# RECORDS FOR THE TASK
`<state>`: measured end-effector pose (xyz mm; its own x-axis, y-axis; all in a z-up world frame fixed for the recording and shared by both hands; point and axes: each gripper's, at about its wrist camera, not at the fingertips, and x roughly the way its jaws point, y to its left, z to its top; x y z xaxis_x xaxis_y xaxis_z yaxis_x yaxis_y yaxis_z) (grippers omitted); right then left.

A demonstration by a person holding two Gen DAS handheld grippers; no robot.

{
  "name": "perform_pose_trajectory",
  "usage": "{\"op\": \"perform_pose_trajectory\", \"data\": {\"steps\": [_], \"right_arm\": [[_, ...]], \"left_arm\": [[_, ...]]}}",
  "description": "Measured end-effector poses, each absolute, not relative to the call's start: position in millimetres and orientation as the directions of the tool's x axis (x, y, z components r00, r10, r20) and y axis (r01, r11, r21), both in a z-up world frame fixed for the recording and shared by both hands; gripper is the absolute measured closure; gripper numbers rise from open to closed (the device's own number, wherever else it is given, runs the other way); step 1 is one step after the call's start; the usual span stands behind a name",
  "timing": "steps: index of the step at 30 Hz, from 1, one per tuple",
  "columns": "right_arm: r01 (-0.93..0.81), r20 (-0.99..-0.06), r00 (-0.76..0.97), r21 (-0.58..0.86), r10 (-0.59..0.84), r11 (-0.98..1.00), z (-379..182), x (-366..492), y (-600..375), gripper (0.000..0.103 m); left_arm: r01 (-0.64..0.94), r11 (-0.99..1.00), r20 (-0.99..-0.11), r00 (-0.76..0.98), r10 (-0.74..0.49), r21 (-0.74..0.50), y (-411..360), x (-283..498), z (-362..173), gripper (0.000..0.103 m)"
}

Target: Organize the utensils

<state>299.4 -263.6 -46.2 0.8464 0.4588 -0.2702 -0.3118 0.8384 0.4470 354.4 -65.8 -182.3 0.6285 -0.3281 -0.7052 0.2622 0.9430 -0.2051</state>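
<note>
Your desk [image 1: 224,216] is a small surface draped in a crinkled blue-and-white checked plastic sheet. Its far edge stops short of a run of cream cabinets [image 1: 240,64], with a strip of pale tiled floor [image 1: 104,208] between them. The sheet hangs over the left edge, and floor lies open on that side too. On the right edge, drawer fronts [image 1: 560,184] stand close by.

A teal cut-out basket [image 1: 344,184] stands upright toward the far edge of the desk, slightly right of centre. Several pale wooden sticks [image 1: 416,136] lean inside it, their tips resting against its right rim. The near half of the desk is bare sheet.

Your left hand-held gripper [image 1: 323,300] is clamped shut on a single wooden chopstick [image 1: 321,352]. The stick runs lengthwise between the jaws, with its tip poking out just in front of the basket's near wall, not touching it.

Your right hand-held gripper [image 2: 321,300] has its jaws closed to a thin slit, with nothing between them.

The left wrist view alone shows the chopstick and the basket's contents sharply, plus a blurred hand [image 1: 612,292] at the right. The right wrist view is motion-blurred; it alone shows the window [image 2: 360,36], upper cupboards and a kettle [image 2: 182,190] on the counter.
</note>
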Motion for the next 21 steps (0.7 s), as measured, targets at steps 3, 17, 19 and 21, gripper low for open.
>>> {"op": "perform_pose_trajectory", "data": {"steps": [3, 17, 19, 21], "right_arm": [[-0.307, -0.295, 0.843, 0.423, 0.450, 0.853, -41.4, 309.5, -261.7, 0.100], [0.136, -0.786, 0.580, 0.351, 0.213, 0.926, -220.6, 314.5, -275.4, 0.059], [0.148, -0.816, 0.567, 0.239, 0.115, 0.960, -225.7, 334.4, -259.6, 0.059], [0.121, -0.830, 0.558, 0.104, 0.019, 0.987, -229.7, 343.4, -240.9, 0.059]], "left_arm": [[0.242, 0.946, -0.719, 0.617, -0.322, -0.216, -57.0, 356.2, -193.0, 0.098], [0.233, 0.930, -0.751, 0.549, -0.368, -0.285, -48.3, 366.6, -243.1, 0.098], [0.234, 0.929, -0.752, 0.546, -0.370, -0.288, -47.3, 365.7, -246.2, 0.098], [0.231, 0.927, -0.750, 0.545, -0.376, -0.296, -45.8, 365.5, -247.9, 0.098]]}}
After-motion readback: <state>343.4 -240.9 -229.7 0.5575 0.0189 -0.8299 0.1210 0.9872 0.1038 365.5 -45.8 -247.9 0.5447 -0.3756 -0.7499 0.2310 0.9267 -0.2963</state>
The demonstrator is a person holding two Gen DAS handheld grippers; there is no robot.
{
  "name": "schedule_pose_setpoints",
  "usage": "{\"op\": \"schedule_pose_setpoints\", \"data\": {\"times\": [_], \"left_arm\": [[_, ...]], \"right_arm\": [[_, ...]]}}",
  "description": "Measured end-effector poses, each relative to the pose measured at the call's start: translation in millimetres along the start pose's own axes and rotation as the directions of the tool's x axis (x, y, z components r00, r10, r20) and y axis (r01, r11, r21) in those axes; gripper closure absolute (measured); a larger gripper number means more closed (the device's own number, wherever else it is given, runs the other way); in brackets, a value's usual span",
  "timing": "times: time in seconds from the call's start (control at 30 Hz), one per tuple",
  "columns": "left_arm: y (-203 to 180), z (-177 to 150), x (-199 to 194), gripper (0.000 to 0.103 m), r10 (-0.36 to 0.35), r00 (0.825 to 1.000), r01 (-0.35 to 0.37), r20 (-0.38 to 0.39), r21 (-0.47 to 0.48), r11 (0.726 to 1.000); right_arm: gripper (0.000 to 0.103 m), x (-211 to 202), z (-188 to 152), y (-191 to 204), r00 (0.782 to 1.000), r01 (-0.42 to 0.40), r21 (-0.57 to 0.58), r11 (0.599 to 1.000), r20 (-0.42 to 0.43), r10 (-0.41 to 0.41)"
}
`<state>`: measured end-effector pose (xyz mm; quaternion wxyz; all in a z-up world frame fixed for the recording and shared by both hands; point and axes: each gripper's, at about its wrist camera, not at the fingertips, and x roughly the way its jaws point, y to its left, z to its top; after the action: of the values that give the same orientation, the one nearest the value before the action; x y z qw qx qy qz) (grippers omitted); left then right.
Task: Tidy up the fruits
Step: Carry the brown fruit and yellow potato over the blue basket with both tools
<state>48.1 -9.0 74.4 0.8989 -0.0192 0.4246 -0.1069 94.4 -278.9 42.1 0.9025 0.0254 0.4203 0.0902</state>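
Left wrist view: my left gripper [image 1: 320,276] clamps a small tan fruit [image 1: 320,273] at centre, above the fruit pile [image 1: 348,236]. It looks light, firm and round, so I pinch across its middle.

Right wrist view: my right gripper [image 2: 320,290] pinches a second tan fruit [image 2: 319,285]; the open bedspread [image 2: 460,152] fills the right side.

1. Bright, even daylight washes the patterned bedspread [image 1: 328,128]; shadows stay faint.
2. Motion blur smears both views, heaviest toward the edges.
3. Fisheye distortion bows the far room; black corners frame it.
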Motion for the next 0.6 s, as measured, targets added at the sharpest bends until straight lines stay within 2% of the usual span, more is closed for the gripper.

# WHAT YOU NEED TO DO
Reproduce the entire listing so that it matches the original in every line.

# TASK SOLUTION
`<state>`: measured end-effector pose (xyz mm; its own x-axis, y-axis; all in a z-up world frame fixed for the recording and shared by both hands; point and axes: each gripper's, at about its wrist camera, not at the fingertips, and x roughly the way its jaws point, y to its left, z to its top; x y z xaxis_x xaxis_y xaxis_z yaxis_x yaxis_y yaxis_z) (grippers omitted); right then left.

A demonstration by a person holding two Gen DAS handheld grippers; no robot.

{
  "name": "perform_pose_trajectory",
  "usage": "{\"op\": \"perform_pose_trajectory\", \"data\": {\"steps\": [_], \"right_arm\": [[_, ...]], \"left_arm\": [[_, ...]]}}",
  "description": "Measured end-effector poses, each absolute, not relative to the call's start: position in millimetres and orientation as the directions of the tool's x axis (x, y, z components r00, r10, r20) and y axis (r01, r11, r21), both in a z-up world frame fixed for the recording and shared by both hands; gripper is the absolute measured closure; gripper numbers rise from open to closed (the device's own number, wherever else it is given, runs the other way); step 1 is one step after the call's start; the usual span stands behind a name",
  "timing": "steps: index of the step at 30 Hz, from 1, one per tuple",
  "columns": "right_arm: r01 (-0.93..0.81), r20 (-0.99..-0.06), r00 (-0.76..0.97), r21 (-0.58..0.86), r10 (-0.59..0.84), r11 (-0.98..1.00), z (-379..182), x (-366..492), y (-600..375), gripper (0.000..0.103 m); left_arm: r01 (-0.64..0.94), r11 (-0.99..1.00), r20 (-0.99..-0.11), r00 (-0.76..0.98), r10 (-0.74..0.49), r21 (-0.74..0.50), y (-411..360), x (-283..498), z (-362..173), gripper (0.000..0.103 m)"
}

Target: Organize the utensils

<state>299.4 -263.6 -46.2 0.8464 0.4588 -0.2702 -0.3118 0.8384 0.4470 354.4 -65.8 -182.3 0.6285 -0.3281 -0.7052 0.2622 0.9430 -0.2051</state>
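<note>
Your desk [image 1: 224,216] is a small surface draped in a crinkled blue-and-white checked plastic sheet. Its far edge stops short of a run of cream cabinets [image 1: 240,64], with a strip of pale tiled floor [image 1: 104,208] between them. The sheet hangs over the left edge, and floor lies open on that side too. On the right edge, drawer fronts [image 1: 560,184] stand close by.

A teal cut-out basket [image 1: 344,184] stands upright toward the far edge of the desk, slightly right of centre. Several pale wooden sticks [image 1: 416,136] lean inside it, their tips resting against its right rim. The near half of the desk is bare sheet.

Your left hand-held gripper [image 1: 323,300] is clamped shut on a single wooden chopstick [image 1: 321,352]. The stick runs lengthwise between the jaws, with its tip poking out just in front of the basket's near wall, not touching it.

Your right hand-held gripper [image 2: 321,300] has its jaws closed to a thin slit, with nothing between them.

The left wrist view alone shows the chopstick and the basket's contents sharply, plus a blurred hand [image 1: 612,292] at the right. The right wrist view is motion-blurred; it alone shows the window [image 2: 360,36], upper cupboards and a kettle [image 2: 182,190] on the counter.
</note>
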Motion for the next 21 steps (0.7 s), as measured, targets at steps 3, 17, 19 and 21, gripper low for open.
>>> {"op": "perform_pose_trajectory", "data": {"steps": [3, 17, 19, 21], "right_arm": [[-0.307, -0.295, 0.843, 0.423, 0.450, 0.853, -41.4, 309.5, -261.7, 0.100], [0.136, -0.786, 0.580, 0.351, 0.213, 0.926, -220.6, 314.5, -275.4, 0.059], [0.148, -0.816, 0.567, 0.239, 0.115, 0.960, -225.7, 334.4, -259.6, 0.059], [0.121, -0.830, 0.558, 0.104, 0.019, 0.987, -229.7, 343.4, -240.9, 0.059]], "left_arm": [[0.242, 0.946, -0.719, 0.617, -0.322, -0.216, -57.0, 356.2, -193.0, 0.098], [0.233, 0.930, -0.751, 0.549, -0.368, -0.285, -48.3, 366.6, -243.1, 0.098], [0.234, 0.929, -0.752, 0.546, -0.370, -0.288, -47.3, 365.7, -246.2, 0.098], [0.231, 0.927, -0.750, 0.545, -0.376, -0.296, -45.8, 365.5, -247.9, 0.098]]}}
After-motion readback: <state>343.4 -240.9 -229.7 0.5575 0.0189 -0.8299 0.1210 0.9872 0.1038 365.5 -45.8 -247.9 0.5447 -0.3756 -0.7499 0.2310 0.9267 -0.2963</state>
The demonstrator is a person holding two Gen DAS handheld grippers; there is no robot.
{
  "name": "schedule_pose_setpoints",
  "usage": "{\"op\": \"schedule_pose_setpoints\", \"data\": {\"times\": [_], \"left_arm\": [[_, ...]], \"right_arm\": [[_, ...]]}}",
  "description": "Measured end-effector poses, each relative to the pose measured at the call's start: translation in millimetres along the start pose's own axes and rotation as the directions of the tool's x axis (x, y, z components r00, r10, r20) and y axis (r01, r11, r21) in those axes; gripper closure absolute (measured); a larger gripper number means more closed (the device's own number, wherever else it is given, runs the other way); in brackets, a value's usual span",
  "timing": "times: time in seconds from the call's start (control at 30 Hz), one per tuple",
  "columns": "left_arm: y (-203 to 180), z (-177 to 150), x (-199 to 194), gripper (0.000 to 0.103 m), r10 (-0.36 to 0.35), r00 (0.825 to 1.000), r01 (-0.35 to 0.37), r20 (-0.38 to 0.39), r21 (-0.47 to 0.48), r11 (0.726 to 1.000); right_arm: gripper (0.000 to 0.103 m), x (-211 to 202), z (-188 to 152), y (-191 to 204), r00 (0.782 to 1.000), r01 (-0.42 to 0.40), r21 (-0.57 to 0.58), r11 (0.599 to 1.000), r20 (-0.42 to 0.43), r10 (-0.41 to 0.41)"
}
`<state>`: measured end-effector pose (xyz mm; quaternion wxyz; all in a z-up world frame fixed for the recording and shared by both hands; point and axes: each gripper's, at about its wrist camera, not at the fingertips, and x roughly the way its jaws point, y to its left, z to its top; after the action: of the values that give the same orientation, the one nearest the value before the action; x y z qw qx qy qz) (grippers omitted); left then right.
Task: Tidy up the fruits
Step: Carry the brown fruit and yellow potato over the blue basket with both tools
<state>48.1 -9.0 74.4 0.8989 -0.0192 0.4246 -0.1069 94.4 -278.9 42.1 0.9025 0.0254 0.4203 0.0902</state>
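Left wrist view: my left gripper [image 1: 320,276] clamps a small tan fruit [image 1: 320,273] at centre, above the fruit pile [image 1: 348,236]. It looks light, firm and round, so I pinch across its middle.

Right wrist view: my right gripper [image 2: 320,290] pinches a second tan fruit [image 2: 319,285]; the open bedspread [image 2: 460,152] fills the right side.

1. Bright, even daylight washes the patterned bedspread [image 1: 328,128]; shadows stay faint.
2. Motion blur smears both views, heaviest toward the edges.
3. Fisheye distortion bows the far room; black corners frame it.
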Motion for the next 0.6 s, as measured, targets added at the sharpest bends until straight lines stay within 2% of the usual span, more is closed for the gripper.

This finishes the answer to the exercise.